Each line below should be retyped exactly, with no pictures.

(Beginning of AVAILABLE DATA)

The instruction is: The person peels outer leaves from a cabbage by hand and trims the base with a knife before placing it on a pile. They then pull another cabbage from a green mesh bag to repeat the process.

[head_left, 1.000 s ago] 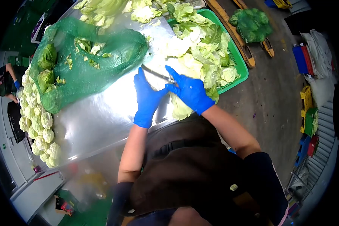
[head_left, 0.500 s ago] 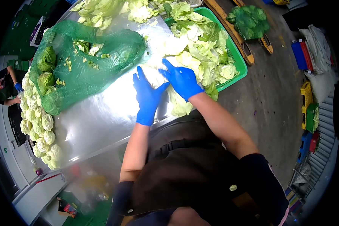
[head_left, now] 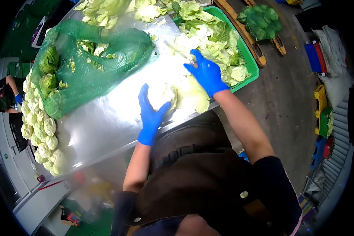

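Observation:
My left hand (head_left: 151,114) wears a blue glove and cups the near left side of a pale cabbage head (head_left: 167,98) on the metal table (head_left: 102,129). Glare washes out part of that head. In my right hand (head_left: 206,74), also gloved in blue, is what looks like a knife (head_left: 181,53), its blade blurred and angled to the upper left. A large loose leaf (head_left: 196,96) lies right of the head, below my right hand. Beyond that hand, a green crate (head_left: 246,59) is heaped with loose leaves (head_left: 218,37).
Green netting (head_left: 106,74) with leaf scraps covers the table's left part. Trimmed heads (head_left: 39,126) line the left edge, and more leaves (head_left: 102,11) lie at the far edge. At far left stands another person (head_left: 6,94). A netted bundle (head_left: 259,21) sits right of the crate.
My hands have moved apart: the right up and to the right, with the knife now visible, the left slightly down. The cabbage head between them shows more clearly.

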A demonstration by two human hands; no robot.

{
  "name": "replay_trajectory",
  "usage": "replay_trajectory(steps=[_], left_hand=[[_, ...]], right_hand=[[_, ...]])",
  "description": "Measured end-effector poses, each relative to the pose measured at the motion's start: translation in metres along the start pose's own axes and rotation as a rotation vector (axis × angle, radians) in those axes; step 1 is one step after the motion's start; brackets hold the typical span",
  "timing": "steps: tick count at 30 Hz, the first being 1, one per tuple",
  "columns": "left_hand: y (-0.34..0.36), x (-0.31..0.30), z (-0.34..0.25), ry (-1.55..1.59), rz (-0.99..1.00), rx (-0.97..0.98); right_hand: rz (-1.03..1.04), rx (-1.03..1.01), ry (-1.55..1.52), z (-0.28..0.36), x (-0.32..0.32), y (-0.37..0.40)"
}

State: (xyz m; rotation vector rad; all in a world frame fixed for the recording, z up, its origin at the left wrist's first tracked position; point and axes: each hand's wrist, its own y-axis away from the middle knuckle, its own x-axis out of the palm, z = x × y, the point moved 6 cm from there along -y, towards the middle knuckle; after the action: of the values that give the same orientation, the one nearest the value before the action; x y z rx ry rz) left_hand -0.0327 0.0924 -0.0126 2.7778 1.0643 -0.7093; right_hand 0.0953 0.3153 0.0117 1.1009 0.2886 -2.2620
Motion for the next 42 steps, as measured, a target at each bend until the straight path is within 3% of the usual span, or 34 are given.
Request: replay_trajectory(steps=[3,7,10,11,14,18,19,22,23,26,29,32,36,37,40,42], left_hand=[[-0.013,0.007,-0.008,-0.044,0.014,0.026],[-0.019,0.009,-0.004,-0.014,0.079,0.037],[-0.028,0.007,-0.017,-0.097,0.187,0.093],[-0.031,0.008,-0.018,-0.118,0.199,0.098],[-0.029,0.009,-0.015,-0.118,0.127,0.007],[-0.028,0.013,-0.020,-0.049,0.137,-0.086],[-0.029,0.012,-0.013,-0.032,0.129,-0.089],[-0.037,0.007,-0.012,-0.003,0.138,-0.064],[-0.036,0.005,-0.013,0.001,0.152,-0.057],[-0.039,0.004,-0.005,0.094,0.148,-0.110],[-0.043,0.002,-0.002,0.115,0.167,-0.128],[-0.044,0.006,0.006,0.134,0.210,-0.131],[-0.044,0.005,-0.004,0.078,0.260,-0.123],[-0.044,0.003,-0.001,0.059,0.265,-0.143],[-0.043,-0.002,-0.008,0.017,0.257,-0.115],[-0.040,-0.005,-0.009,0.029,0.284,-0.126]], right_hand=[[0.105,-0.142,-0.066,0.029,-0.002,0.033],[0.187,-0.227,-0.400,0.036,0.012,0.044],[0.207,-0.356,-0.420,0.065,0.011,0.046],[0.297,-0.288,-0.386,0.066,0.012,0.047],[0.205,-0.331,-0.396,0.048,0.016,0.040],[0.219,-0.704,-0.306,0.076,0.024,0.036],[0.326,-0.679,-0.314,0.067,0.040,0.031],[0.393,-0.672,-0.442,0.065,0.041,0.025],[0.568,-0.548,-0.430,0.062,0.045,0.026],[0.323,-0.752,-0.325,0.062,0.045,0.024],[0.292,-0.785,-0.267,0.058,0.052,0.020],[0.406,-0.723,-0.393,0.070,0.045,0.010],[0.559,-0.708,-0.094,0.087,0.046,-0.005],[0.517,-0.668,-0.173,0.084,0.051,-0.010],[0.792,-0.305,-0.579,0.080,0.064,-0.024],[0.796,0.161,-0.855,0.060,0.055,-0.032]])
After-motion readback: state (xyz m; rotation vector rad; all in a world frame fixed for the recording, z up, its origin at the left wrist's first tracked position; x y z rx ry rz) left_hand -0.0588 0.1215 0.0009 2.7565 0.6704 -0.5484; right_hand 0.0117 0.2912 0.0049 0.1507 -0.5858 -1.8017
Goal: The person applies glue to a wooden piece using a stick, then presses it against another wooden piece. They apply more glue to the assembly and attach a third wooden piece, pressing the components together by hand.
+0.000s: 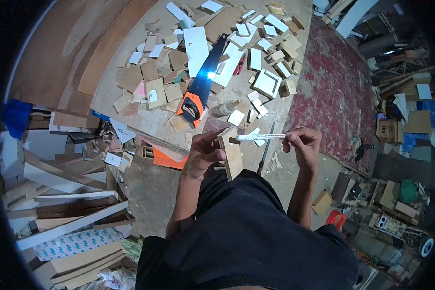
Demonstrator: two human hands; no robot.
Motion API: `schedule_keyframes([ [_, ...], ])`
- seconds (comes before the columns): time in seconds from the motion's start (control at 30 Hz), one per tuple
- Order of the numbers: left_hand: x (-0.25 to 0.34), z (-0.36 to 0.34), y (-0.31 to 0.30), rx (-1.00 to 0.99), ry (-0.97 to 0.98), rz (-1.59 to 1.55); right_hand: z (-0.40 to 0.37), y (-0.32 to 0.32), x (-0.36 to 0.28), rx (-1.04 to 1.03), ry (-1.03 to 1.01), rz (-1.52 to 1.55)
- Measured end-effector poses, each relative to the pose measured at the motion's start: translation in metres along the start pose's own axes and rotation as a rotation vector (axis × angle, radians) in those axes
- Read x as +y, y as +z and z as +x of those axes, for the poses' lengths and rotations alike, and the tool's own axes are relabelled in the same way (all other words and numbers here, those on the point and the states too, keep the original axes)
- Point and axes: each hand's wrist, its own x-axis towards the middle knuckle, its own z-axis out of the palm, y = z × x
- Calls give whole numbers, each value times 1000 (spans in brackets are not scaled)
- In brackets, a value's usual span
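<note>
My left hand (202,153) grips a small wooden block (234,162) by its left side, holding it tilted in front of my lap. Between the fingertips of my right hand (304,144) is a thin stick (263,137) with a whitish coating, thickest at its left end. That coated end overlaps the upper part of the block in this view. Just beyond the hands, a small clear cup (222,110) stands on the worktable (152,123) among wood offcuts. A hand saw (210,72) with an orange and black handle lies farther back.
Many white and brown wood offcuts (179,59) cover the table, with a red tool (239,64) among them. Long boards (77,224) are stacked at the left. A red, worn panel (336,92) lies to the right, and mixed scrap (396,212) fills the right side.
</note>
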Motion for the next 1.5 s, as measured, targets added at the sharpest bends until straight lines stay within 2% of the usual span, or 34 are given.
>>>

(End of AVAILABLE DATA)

## [RESPONSE AREA]
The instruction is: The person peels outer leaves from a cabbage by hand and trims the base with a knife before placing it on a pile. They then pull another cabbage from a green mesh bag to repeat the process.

[head_left, 1.000 s ago] 
[head_left, 0.500 s ago] 
[head_left, now] 

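Observation:
My left hand (head_left: 151,114) wears a blue glove and cups the near left side of a pale cabbage head (head_left: 167,98) on the metal table (head_left: 102,129). Glare washes out part of that head. In my right hand (head_left: 206,74), also gloved in blue, is what looks like a knife (head_left: 181,53), its blade blurred and angled to the upper left. A large loose leaf (head_left: 196,96) lies right of the head, below my right hand. Beyond that hand, a green crate (head_left: 246,59) is heaped with loose leaves (head_left: 218,37).
Green netting (head_left: 106,74) with leaf scraps covers the table's left part. Trimmed heads (head_left: 39,126) line the left edge, and more leaves (head_left: 102,11) lie at the far edge. At far left stands another person (head_left: 6,94). A netted bundle (head_left: 259,21) sits right of the crate.
My hands have moved apart: the right up and to the right, with the knife now visible, the left slightly down. The cabbage head between them shows more clearly.
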
A demonstration by two human hands; no robot.

{
  "name": "replay_trajectory",
  "usage": "replay_trajectory(steps=[_], left_hand=[[_, ...]], right_hand=[[_, ...]])",
  "description": "Measured end-effector poses, each relative to the pose measured at the motion's start: translation in metres along the start pose's own axes and rotation as a rotation vector (axis × angle, radians) in those axes; step 1 is one step after the motion's start; brackets hold the typical span",
  "timing": "steps: tick count at 30 Hz, the first being 1, one per tuple",
  "columns": "left_hand: y (-0.34..0.36), x (-0.31..0.30), z (-0.34..0.25), ry (-1.55..1.59), rz (-0.99..1.00), rx (-0.97..0.98); right_hand: rz (-1.03..1.04), rx (-1.03..1.01), ry (-1.55..1.52), z (-0.28..0.36), x (-0.32..0.32), y (-0.37..0.40)"
}

State: (xyz m; rotation vector rad; all in a world frame fixed for the recording, z up, its origin at the left wrist's first tracked position; point and axes: each hand's wrist, its own y-axis away from the middle knuckle, its own x-axis out of the palm, z = x × y, the point moved 6 cm from there along -y, towards the middle knuckle; after the action: of the values that give the same orientation, the one nearest the value before the action; x y z rx ry rz) left_hand -0.0327 0.0924 -0.0126 2.7778 1.0643 -0.7093; right_hand 0.0953 0.3153 0.0117 1.1009 0.2886 -2.2620
Motion for the next 42 steps, as measured, a target at each bend until the straight path is within 3% of the usual span, or 34 are given.
Request: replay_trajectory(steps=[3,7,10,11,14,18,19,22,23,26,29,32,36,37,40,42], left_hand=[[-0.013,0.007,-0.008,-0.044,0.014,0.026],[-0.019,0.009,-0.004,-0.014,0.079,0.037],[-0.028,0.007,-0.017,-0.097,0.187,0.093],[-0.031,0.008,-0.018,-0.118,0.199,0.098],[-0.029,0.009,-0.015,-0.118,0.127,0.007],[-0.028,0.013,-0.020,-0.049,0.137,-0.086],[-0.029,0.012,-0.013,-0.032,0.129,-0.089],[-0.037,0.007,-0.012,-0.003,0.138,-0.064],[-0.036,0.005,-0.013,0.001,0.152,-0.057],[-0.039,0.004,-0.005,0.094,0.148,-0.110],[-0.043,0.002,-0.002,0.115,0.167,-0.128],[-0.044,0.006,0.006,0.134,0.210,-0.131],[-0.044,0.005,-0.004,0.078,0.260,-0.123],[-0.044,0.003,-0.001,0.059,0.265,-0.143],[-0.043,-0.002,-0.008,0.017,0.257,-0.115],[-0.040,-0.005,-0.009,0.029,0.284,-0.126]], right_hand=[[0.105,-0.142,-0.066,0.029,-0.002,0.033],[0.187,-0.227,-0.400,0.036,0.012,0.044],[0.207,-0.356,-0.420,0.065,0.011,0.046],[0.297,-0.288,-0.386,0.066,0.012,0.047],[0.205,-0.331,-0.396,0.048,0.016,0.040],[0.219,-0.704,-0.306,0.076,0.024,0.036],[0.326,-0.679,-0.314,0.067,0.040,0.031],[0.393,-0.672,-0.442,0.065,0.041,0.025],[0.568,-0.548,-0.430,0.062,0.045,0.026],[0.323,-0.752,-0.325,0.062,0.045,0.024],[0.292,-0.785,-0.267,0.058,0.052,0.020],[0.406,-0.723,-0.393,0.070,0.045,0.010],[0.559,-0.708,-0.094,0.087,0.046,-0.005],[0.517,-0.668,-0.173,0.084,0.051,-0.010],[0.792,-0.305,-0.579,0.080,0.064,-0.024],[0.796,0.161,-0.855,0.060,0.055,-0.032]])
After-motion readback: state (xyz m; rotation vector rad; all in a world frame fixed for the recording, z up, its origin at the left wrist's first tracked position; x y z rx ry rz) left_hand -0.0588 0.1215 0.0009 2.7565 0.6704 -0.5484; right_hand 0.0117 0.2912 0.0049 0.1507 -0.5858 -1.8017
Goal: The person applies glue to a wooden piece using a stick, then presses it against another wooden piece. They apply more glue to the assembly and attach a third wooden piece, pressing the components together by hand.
+0.000s: 
Demonstrator: two human hands; no robot.
Motion API: `schedule_keyframes([ [_, ...], ])`
- seconds (comes before the columns): time in seconds from the motion's start (control at 30 Hz), one per tuple
- Order of the numbers: left_hand: x (-0.25 to 0.34), z (-0.36 to 0.34), y (-0.31 to 0.30), rx (-1.00 to 0.99), ry (-0.97 to 0.98), rz (-1.59 to 1.55); right_hand: z (-0.40 to 0.37), y (-0.32 to 0.32), x (-0.36 to 0.28), rx (-1.04 to 1.03), ry (-1.03 to 1.01), rz (-1.52 to 1.55)
- Measured end-effector poses, each relative to the pose measured at the motion's start: translation in metres along the start pose's own axes and rotation as a rotation vector (axis × angle, radians) in those axes
- Read x as +y, y as +z and z as +x of those axes, for the poses' lengths and rotations alike, and the tool's own axes are relabelled in the same way (all other words and numbers here, those on the point and the states too, keep the original axes)
- Point and axes: each hand's wrist, its own x-axis towards the middle knuckle, its own z-axis out of the palm, y = z × x
- Calls give whole numbers, each value times 1000 (spans in brackets are not scaled)
- In brackets, a value's usual span
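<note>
My left hand (202,153) grips a small wooden block (234,162) by its left side, holding it tilted in front of my lap. Between the fingertips of my right hand (304,144) is a thin stick (263,137) with a whitish coating, thickest at its left end. That coated end overlaps the upper part of the block in this view. Just beyond the hands, a small clear cup (222,110) stands on the worktable (152,123) among wood offcuts. A hand saw (210,72) with an orange and black handle lies farther back.
Many white and brown wood offcuts (179,59) cover the table, with a red tool (239,64) among them. Long boards (77,224) are stacked at the left. A red, worn panel (336,92) lies to the right, and mixed scrap (396,212) fills the right side.
</note>
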Motion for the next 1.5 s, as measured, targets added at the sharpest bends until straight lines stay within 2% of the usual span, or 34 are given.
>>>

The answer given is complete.